# Exercise
Repeat all the lines below exactly, but omit the pictures.

------------------------------

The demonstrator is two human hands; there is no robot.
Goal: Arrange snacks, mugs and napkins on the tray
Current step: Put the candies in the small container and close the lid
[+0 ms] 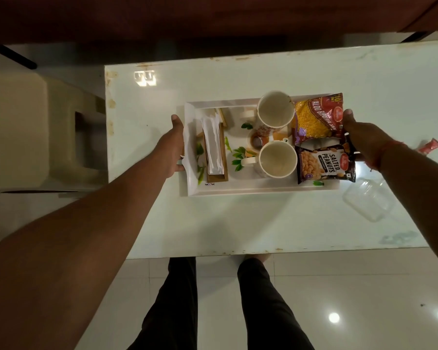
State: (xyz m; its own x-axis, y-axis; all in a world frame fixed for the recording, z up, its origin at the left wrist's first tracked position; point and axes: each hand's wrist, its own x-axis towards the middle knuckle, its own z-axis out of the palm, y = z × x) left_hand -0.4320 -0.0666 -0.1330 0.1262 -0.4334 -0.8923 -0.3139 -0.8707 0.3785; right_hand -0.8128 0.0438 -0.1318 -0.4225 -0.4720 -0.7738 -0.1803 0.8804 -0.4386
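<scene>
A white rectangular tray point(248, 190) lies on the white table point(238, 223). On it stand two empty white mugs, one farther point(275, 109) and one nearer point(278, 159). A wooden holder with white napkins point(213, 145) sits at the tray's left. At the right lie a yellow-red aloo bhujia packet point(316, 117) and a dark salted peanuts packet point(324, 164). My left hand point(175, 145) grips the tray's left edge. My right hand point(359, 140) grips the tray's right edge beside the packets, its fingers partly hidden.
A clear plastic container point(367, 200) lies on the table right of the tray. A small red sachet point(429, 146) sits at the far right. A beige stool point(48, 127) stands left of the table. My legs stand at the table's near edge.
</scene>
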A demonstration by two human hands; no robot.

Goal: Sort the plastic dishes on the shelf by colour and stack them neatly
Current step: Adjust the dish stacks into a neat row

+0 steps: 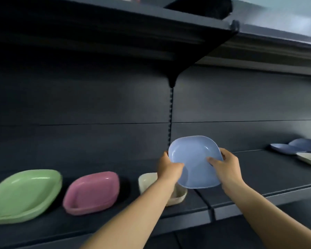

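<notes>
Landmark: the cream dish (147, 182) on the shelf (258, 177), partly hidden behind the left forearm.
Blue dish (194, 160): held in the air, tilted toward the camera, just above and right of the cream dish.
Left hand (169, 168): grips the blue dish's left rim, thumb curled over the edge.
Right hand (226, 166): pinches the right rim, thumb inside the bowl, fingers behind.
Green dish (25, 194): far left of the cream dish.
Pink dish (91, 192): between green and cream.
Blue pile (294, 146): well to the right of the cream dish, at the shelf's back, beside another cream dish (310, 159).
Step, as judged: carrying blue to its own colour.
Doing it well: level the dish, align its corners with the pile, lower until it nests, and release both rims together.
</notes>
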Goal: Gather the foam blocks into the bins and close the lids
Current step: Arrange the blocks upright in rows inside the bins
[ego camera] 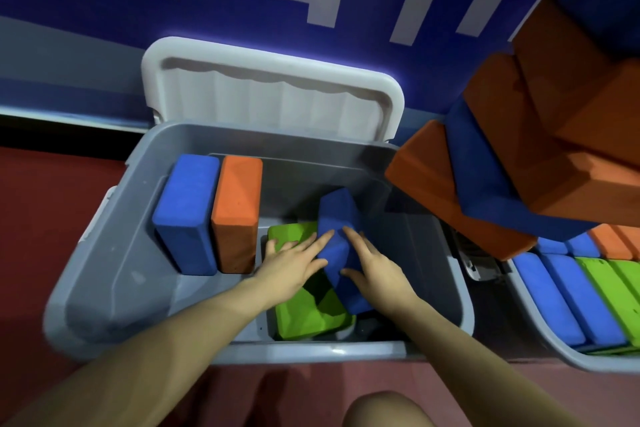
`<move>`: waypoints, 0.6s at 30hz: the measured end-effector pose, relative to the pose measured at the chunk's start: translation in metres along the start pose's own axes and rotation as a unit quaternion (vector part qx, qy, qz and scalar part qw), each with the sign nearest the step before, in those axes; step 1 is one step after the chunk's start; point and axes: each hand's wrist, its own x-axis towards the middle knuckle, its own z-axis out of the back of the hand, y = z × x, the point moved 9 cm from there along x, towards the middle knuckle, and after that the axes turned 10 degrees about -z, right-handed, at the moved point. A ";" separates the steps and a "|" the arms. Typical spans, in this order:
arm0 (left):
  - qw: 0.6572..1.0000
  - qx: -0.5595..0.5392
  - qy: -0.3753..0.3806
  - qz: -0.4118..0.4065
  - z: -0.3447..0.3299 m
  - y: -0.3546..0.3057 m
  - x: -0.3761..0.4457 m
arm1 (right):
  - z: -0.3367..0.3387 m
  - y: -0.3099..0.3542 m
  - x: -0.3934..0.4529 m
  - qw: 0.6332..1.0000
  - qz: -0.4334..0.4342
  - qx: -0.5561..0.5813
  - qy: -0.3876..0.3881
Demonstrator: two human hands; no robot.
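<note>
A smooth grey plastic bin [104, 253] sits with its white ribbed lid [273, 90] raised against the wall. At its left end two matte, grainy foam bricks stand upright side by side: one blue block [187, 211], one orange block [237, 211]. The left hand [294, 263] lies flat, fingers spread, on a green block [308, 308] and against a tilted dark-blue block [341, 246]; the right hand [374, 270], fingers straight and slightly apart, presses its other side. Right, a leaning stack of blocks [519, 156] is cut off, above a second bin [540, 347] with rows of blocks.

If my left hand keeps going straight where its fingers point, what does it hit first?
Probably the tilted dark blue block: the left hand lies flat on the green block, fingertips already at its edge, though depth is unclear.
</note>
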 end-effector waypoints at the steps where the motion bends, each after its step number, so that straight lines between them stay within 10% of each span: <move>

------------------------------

# Solved problem
The demonstrator is two human hands; there is no robot.
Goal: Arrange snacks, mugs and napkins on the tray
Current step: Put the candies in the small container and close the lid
[+0 ms] 
State: (xyz m; its own x-axis, y-axis; all in a world frame fixed for the recording, z up, its origin at the left wrist's first tracked position; point and axes: each hand's wrist, its own x-axis towards the middle knuckle, its own z-axis out of the palm, y = z × x) left_hand -0.4320 -0.0666 -0.1330 0.1262 -0.4334 -0.8923 -0.3139 -0.8707 0.3785; right_hand -0.8128 0.0438 -0.1318 -0.4225 -0.4720 -0.7738 -0.1803 0.8804 -0.4386
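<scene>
A white rectangular tray point(248, 190) lies on the white table point(238, 223). On it stand two empty white mugs, one farther point(275, 109) and one nearer point(278, 159). A wooden holder with white napkins point(213, 145) sits at the tray's left. At the right lie a yellow-red aloo bhujia packet point(316, 117) and a dark salted peanuts packet point(324, 164). My left hand point(175, 145) grips the tray's left edge. My right hand point(359, 140) grips the tray's right edge beside the packets, its fingers partly hidden.
A clear plastic container point(367, 200) lies on the table right of the tray. A small red sachet point(429, 146) sits at the far right. A beige stool point(48, 127) stands left of the table. My legs stand at the table's near edge.
</scene>
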A demonstration by two human hands; no robot.

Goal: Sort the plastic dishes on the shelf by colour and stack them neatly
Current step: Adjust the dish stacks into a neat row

+0 steps: 

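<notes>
Landmark: the cream dish (147, 182) on the shelf (258, 177), partly hidden behind the left forearm.
Blue dish (194, 160): held in the air, tilted toward the camera, just above and right of the cream dish.
Left hand (169, 168): grips the blue dish's left rim, thumb curled over the edge.
Right hand (226, 166): pinches the right rim, thumb inside the bowl, fingers behind.
Green dish (25, 194): far left of the cream dish.
Pink dish (91, 192): between green and cream.
Blue pile (294, 146): well to the right of the cream dish, at the shelf's back, beside another cream dish (310, 159).
Step, as judged: carrying blue to its own colour.
Doing it well: level the dish, align its corners with the pile, lower until it nests, and release both rims together.
</notes>
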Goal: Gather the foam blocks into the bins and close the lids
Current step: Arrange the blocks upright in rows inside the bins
[ego camera] 
`<move>`: waypoints, 0.6s at 30hz: the measured end-effector pose, relative to the pose measured at the chunk's start: translation in metres along the start pose's own axes and rotation as a unit quaternion (vector part qx, qy, qz and scalar part qw), each with the sign nearest the step before, in those axes; step 1 is one step after the chunk's start; point and axes: each hand's wrist, its own x-axis towards the middle knuckle, its own z-axis out of the back of the hand, y = z × x, the point moved 9 cm from there along x, towards the middle knuckle, and after that the axes turned 10 degrees about -z, right-handed, at the moved point. A ";" separates the steps and a "|" the arms. Typical spans, in this order:
arm0 (left):
  - qw: 0.6572..1.0000
  - qx: -0.5595..0.5392
  - qy: -0.3753..0.3806
  - qz: -0.4118..0.4065
  - z: -0.3447..0.3299 m
  - y: -0.3546..0.3057 m
  - x: -0.3761..0.4457 m
arm1 (right):
  - z: -0.3367..0.3387 m
  - y: -0.3099..0.3542 m
  - x: -0.3934..0.4529 m
  - qw: 0.6332..1.0000
  - qz: -0.4334..0.4342
  - qx: -0.5561..0.5813
  - qy: -0.3876..0.3881
Demonstrator: two human hands; no robot.
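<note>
A smooth grey plastic bin [104, 253] sits with its white ribbed lid [273, 90] raised against the wall. At its left end two matte, grainy foam bricks stand upright side by side: one blue block [187, 211], one orange block [237, 211]. The left hand [294, 263] lies flat, fingers spread, on a green block [308, 308] and against a tilted dark-blue block [341, 246]; the right hand [374, 270], fingers straight and slightly apart, presses its other side. Right, a leaning stack of blocks [519, 156] is cut off, above a second bin [540, 347] with rows of blocks.

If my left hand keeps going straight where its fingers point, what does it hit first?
Probably the tilted dark blue block: the left hand lies flat on the green block, fingertips already at its edge, though depth is unclear.
</note>
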 end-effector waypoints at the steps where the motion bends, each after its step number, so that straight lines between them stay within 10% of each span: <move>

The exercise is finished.